理查德低下了头,像是在思考,良久他又抬起头:“你们又是谁?我不认为联盟会伤害人类,哪怕是染上不治之症的异常病病人也——”
“正是因为他们在身份与认知上仍是人类,所以就要靠偷换概念让这些人变成可以任人宰割的异常人型。”白发男子毫不留情地予以回击,“我们打过交道的人里GOC的基层作业员是最不明事理的,因为他们的眼里只有联盟组织和五项任务,即便他们能在脱离体系后能够用自己的善恶观去行动,但只要联盟用来束缚他们的狗哨一响,就会变回那个谁都想杀的GOC大兵。我都这么说了,能明白如果这个反人类的决议通过以后会造成的后果了吧?无论是WPHO还是我们都不容许发生这种情况。“
“那么能告诉我你们究竟是谁吗?既然你们都找上来了,不过……为什么不去找108议会里其他更有实力的加盟组织而是来找世界超自然卫生组织的书记官?”
“存有全球异常病病人个人信息的世界异常病人目录名册,我们得在联盟行动前将其删除。找书记官不顶用,更何况——”

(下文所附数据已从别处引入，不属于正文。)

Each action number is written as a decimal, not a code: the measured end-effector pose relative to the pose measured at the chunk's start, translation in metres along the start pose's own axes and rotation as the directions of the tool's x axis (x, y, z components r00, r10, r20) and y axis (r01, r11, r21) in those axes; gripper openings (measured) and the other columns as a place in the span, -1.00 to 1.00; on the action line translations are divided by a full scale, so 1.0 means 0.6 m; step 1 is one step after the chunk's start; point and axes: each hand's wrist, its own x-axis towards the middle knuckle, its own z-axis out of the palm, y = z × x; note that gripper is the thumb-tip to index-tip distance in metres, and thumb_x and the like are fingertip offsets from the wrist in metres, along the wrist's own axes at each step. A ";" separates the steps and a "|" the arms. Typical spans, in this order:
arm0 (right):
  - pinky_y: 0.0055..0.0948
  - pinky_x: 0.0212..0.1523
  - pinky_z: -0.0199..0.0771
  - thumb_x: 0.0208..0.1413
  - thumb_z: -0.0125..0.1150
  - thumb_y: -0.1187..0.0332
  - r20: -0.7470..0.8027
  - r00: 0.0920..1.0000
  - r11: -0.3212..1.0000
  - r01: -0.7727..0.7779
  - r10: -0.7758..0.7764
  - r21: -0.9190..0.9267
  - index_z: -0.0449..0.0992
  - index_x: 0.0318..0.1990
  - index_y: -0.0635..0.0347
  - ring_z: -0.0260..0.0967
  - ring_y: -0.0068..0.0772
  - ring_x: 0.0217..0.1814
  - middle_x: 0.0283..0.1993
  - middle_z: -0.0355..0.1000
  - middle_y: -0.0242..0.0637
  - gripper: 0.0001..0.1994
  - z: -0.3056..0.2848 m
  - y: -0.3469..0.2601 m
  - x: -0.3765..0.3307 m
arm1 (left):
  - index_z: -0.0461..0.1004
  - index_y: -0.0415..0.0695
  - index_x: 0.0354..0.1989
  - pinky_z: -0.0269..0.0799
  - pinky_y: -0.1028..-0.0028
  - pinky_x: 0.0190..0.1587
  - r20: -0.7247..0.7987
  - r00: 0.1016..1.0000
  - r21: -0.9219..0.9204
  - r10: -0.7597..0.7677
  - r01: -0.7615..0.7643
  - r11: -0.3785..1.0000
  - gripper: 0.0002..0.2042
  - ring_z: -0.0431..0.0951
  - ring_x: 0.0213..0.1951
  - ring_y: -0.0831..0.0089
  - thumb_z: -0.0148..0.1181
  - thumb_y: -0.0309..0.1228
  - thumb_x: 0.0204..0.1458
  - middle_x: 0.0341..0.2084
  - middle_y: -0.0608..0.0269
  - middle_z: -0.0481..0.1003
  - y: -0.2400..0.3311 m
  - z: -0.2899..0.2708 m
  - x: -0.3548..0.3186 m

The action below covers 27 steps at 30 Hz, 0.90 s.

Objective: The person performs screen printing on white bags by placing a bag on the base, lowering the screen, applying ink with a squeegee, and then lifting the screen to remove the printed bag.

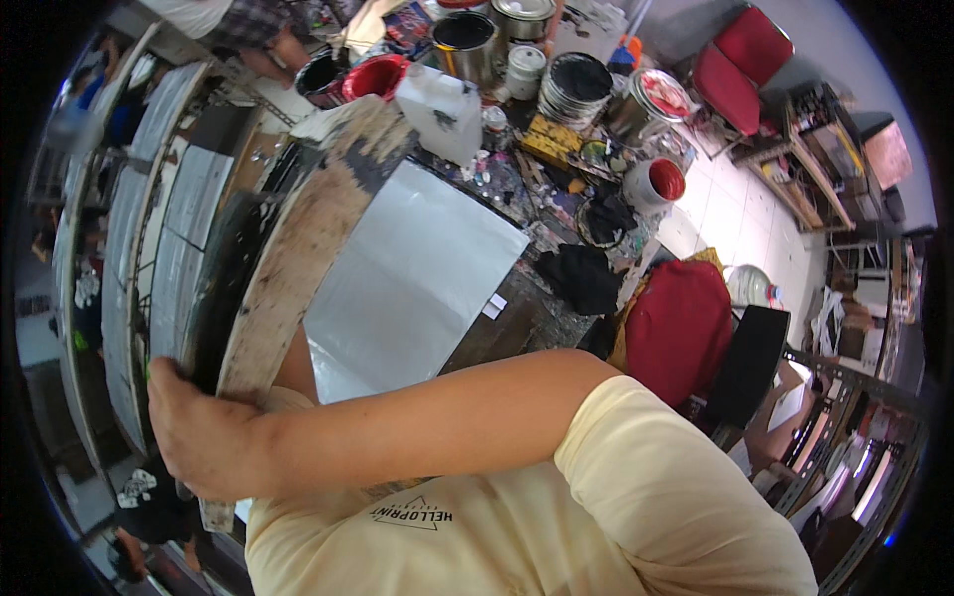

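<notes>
My right arm reaches across my body to the left, and my right hand [204, 437] is by the near end of a long, stained wooden plank [283, 258]. Its fingers curl down over the dark strip [224, 288] along the plank's left side. What they grip is hidden behind the hand. Only a bit of my left forearm [297, 366] shows behind the plank; the left hand is out of sight. Right of the plank, a sheet covered in shiny pale film [412, 283] lies on the worktable, with a small white tag [494, 306] at its edge.
Paint cans [465, 45], a translucent jug [440, 111], a red-stained tub [654, 185] and black cloth [579, 278] crowd the table. A red-seated chair [681, 323] stands at right. Long rows of grey panels [179, 219] run along the left, with people beyond.
</notes>
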 end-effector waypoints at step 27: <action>0.48 0.43 0.01 0.31 -0.07 0.10 -0.055 0.998 0.999 -0.033 0.032 -0.007 0.61 0.18 0.40 0.36 0.34 0.37 0.25 0.51 0.24 -0.44 0.017 -0.008 -0.004 | 0.42 -0.19 0.31 -0.03 -0.16 0.49 0.048 0.997 -0.057 0.061 -0.058 0.997 -0.33 0.27 0.41 -0.03 0.22 0.09 0.21 0.33 -0.14 0.36 0.003 -0.013 -0.017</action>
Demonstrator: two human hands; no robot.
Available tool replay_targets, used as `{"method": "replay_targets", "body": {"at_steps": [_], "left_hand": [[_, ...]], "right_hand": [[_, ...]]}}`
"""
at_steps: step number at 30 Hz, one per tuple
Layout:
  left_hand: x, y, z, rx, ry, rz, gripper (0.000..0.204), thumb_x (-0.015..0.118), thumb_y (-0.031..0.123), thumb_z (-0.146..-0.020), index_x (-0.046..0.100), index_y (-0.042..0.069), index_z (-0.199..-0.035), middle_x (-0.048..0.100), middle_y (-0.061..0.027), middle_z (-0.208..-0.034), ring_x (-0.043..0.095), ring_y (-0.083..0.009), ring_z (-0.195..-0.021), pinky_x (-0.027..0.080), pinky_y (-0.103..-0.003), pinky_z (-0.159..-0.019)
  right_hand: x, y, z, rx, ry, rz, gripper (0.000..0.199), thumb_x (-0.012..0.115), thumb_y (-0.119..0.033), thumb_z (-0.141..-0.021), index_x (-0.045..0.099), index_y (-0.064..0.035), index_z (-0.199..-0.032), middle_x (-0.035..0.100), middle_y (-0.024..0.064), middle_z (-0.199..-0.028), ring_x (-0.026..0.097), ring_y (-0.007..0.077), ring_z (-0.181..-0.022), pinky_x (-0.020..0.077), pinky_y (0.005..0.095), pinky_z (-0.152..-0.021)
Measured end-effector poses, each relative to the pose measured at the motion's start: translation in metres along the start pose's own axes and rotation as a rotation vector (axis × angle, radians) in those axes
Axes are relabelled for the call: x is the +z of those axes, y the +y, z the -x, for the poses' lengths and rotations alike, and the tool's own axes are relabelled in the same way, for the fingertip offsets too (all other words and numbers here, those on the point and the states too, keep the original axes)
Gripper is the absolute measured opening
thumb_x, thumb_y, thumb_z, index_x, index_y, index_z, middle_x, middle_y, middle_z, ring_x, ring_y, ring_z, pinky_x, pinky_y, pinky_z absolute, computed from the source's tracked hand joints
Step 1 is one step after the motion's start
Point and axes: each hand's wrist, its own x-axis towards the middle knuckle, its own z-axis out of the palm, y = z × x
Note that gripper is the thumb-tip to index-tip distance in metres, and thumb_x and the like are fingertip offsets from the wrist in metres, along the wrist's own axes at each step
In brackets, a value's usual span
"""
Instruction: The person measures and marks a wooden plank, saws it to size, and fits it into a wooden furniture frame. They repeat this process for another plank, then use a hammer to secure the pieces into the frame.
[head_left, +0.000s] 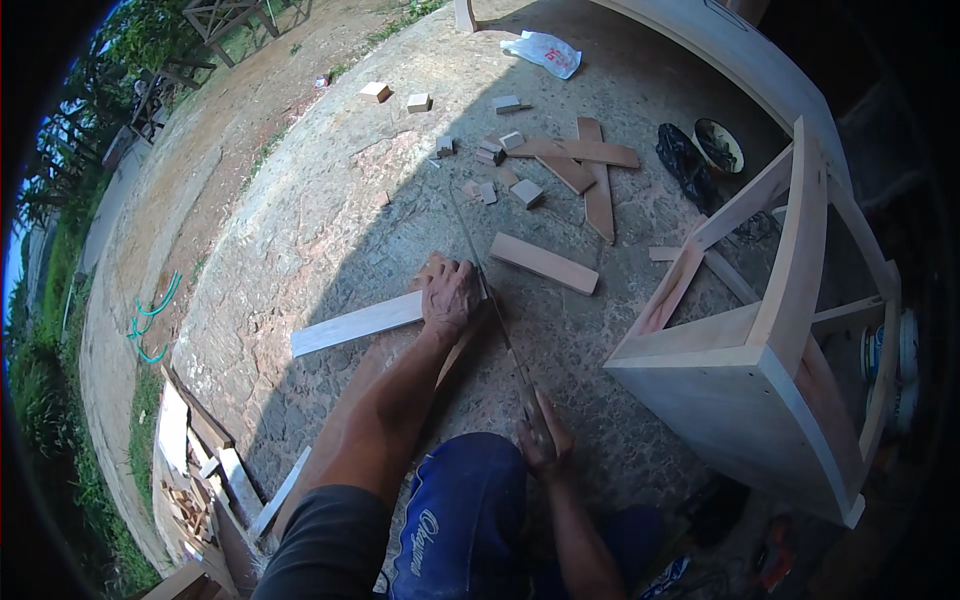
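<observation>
My left hand (450,297) is closed over the right end of a pale wooden board (356,324) and presses it down. Beneath that board runs a longer piece of wood (375,370), partly covered by my forearm. In my right hand (546,440) is the handle of a handsaw (512,352), its long thin blade pointing away from me. The blade passes just right of my left fingers, by the board's end. Whether its teeth are in the wood I cannot tell. My knee in blue trousers (462,510) is bent close below.
A wooden frame (690,355) stands at the right. Several boards (598,190) and small blocks (527,192) lie ahead on the rough concrete, with a loose board (545,263) nearer. A white plastic bag (545,52) lies farther off. Wood scraps (190,510) are heaped at lower left.
</observation>
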Motion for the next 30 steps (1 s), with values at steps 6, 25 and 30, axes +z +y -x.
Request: {"method": "replay_targets", "body": {"at_steps": [6,25,30], "left_hand": [[-0.033,0.008,0.008,-0.057,-0.093,0.031,0.033,0.054,0.037,-0.096,0.058,0.008,-0.11,0.059,-0.0141,-0.114,0.053,-0.0316,-0.118,0.041,-0.05,-0.097],[-0.164,-0.022,0.112,0.659,-0.059,0.354,0.027,0.063,0.03,-0.092,0.061,0.013,-0.112,0.061,-0.0094,-0.096,0.061,-0.0295,-0.096,0.048,-0.043,-0.084],[-0.368,0.057,0.116,0.742,0.348,0.364,0.035,0.068,0.02,-0.088,0.062,0.011,-0.122,0.06,-0.0096,-0.091,0.061,-0.0268,-0.083,0.051,-0.04,-0.072]], "right_hand": [[-0.06,0.004,0.037,-0.218,-0.132,0.206,0.045,0.069,-0.01,-0.088,0.061,-0.0031,-0.132,0.072,0.0201,-0.102,0.071,0.0378,-0.084,0.0572,0.0418,-0.073],[-0.08,0.069,0.127,0.363,-0.194,0.206,0.052,0.058,-0.014,-0.09,0.054,-0.0001,-0.14,0.062,0.0202,-0.123,0.059,0.0381,-0.113,0.045,0.0488,-0.099],[-0.137,-0.009,0.121,0.384,-0.094,0.276,0.059,0.062,-0.015,-0.091,0.047,0.0035,-0.145,0.055,0.027,-0.138,0.052,0.0452,-0.128,0.0395,0.0479,-0.11]]}}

“该死!我们的目的竟然出奇的一致!但是你们来找我有什么用?!我和那些人的会面一结束就立马干掉的第一件事就是叫孔雀石的那帮人把名录删掉,结果呢?结果那帮人说没有联盟的直接命令异常病人的花名册就不允许我们我们去动!还有你们该停止猜哑谜了,你们究竟是他,妈,的,谁——”
他们再次交换了一下眼神,让理查德·威尔逊感到一阵恶寒自下而上爬满了脊背。最后的破冰点由那位亚洲人开始:“由于地方民间武装旷日持久的破坏行动,‘海神戟’行动中联盟方在顿巴斯地区的进展几乎为零,有迹象表明GOI-2014参与,有点印象吗?”
听到这话的理查德立刻从椅子上挺了起来,“你们是赤潮?”面前两人微微点头,但对他的论断表示否认。“并不是,只是我们的道德不允许绿纳*在这里造次。以及我得告诉你一个对你来说可能会一时半会难以接受的消息——”
“联盟打算,拿包括WPHO、部分和玛娜慈善基金会关系较好的加盟组织,以及部分具备情报信息收集部门应医疗组织请求收集的异常病人信息,并在决议通过后将这些数据库内的名单目录全部列为威胁目标,作为日后行动的清除对象。很难想象GOC那帮人居然真的敢。”
“不可能,绝对不可能。而且——你们想要完成的,WPHO做不到。很早之前,WPHO就已经把自己的数据库转移到了‘玛拉契忒’1,也就是科技技术中心的那里了。而这些人与其说是世超卫的下属组织倒不如说是一个占用资源又自立门户的独立团体,打着不全信任与不互干涉的旗号在这个时候给我们添乱,我——我生他们的气……”
“看得出来,理查德先生。”白发男淡淡的说道。“也能理解吧。”
“这不可能。保护人类的组织,一个联合国的组织,怎么可能?”
“但是,他切切实实地发生了。背后的内幕还是那套无聊的共同利益。而且联盟不是第一次以刽子手的身份干这种事情了。哪有异常组织从创立之初到现在还是那副冰清玉洁的模样,一心一意地专门为人类、为所谓可笑的常态服务?保卫常态不过是一张虎皮大旗,张开来以后就能用大棒到处打人,打来打去最后打的都是没有能力保护自己的普通人。你猜猜这后天异常病人里被联盟的旁带伤害搞出来的有多少人?”
“是我知道,但是现在只要孔雀石不肯放开数据安全性世超卫就没办法从中干涉,现在哪怕是很想把这些敏感信息处理掉也只能看那些人的脸色,至少我们这边真的已经尝试过了,那边已经应联盟要求关闭了与我们的交涉通道,我们已经没有任何可以回旋的余地了。”
“或许和你们立场坚定地投反对票有关。”
“这是总干事长的要求,我们大可以从一开始就和孔雀石一样对联盟唯马首是瞻,而且不同于世界卫生组织,我们都在进入世界超卫生组织前或多或少都在蛇杖前对医圣宣誓过…但后面该怎么办?空守理想?处处掣肘,最后活该被分化和消灭吗?”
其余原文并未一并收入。